The fuel cell assembly is connected to the burner 111 via hot gas conduit 117a, and is connected to the heat exchanger 112 via hot gas conduit 117b. The hot gas conduits depict the transfer of hot gas from one component to another. It should be appreciated that a direct coupling of the components is also contemplated. The fuel cell component 240 is separated from the heat compartment by a mantel 242. A predetermined percentage of thermal energy is bypassed from the main hot gas air stream by radiation using the mantel 242. The remainder of burner hot gas is expelled through exhaust pipe 113 after passing through the air-to-air heat exchanger 112. The temperature of the fuel cell component can be further regulated by the adjustment of the burner combustion process by varying the air fuel ratio, which, in turn, changes the temperature of the hot gas.

The mantel 242 can be a solid plate mantel (see FIG. 13) such that the fuel cell component 240 is heated via radiant heat within the heat compartment 241. Alternatively, the mantel 242 can be a perforated plate mantel to allow radiation and convection flow through heat compartment 241 (see FIG. 14). The fuel cell component is heated by a combination of radiant heat and hot gas flow using a perforated plate mantel.

With reference to FIG. 4, a hot gas conduit 243 is connected to the fuel cell assembly 200 and expels the hot gas flow to atmosphere. A variable flow restrictor 244 is connected to the hot gas conduit 243 and communicates with the fuel cell component 240. The variable flow restrictor can regulate gross BTU by shutting off or throttling the amount of hot gas flow through the heat compartment 241, mantel 242 and fuel cell component 240. By opening and closing the variable flow restrictor 244, a bypass flow of hot gas and temperature is regulated by increasing or decreasing the hot gas flow through the fuel heat compartment 241, the fuel cell component 240, the hot gas conduit 243, the variable flow restrictor 244 and then to atmosphere via hot gas conduit 245.

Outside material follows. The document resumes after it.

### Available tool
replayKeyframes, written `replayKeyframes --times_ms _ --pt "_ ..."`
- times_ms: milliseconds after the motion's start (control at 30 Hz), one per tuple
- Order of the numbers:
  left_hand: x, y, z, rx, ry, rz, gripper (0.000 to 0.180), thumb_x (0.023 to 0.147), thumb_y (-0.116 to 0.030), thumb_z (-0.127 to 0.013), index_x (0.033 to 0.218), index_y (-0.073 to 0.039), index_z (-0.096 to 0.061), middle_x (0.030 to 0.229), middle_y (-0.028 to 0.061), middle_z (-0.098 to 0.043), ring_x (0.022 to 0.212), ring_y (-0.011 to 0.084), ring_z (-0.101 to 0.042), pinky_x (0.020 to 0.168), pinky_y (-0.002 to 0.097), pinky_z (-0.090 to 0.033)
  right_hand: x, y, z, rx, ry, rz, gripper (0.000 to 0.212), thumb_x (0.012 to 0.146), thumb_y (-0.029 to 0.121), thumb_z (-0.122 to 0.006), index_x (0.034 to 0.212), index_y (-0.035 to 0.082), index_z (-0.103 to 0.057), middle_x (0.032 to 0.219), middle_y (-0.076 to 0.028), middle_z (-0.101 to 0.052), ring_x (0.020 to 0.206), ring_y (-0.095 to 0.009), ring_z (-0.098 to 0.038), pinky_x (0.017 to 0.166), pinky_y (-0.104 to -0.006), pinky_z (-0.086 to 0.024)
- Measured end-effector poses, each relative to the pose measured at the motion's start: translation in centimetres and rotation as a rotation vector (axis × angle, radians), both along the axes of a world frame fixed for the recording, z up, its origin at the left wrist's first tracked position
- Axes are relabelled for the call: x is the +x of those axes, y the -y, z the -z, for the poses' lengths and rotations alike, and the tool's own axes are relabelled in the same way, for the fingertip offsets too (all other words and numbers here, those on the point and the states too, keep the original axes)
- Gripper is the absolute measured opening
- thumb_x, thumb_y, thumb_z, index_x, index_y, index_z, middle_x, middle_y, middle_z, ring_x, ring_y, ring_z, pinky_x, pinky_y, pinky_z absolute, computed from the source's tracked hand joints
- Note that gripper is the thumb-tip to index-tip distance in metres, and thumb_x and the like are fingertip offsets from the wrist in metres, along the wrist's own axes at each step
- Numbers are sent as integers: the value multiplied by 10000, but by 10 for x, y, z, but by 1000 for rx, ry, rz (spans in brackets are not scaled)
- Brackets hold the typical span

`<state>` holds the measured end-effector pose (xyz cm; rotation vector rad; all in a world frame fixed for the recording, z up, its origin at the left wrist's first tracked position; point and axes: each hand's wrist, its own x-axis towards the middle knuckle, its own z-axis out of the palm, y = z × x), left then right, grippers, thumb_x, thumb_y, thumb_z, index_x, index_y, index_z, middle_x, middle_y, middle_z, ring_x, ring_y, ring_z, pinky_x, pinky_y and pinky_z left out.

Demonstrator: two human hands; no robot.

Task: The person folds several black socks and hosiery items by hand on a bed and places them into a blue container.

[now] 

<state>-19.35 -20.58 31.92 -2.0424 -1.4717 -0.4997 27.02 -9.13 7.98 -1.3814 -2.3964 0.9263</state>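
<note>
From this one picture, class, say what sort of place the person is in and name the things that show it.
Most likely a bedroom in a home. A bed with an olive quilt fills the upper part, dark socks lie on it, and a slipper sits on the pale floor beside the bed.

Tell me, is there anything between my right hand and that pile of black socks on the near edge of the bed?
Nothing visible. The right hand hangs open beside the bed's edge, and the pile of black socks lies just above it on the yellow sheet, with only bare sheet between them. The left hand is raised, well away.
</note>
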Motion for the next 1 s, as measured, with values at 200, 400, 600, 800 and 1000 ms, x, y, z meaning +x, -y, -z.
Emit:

A benefit of continuous heating of the fuel cell component 240 can be realized by reduction or elimination of conventional fuel cell component insulation. Insulation is used for efficiency and to provide heat shielding from other components. This reduction or elimination of insulation saves cost and reduces weight thereby making the fuel cell component 240 less complicated to manufacture and maintain in the field. All fuel cell component rejected heat is captured within the airflow generated by the fan 114 (see FIG. 2) and added to the cooler airflow prior to the heat exchanger 112. The heat output of the fuel cell component 240 and heat exchanger 112 is the total heated airflow output. Thus, the heat conversion efficiency of the fuel cell component 240 can be low because the heat loss is re-introduced into the breathable air stream. Another advantage of using the heat exchanger 112 hot gas flow is by use of the mantel 242. Temperatures of 700 to 1000 degrees Celsius can be easily obtained and transferred through use of various mantel shapes from this pass through high velocity hot gas flow. By using the correct shape of the mantel, various temperatures can be created from the same temperature and BTU pass through heat exchanger 112 intended hot gas flow. By changing the shape of the heat compartment 241 and the mantel 242, hot gas velocities and impingement can be controlled to various temperatures. After the heat compartment 241 reaches near temperature equilibrium with the mantel 242, less BTUs are transferred and are retained in the hot gas flow to the heat exchanger 112.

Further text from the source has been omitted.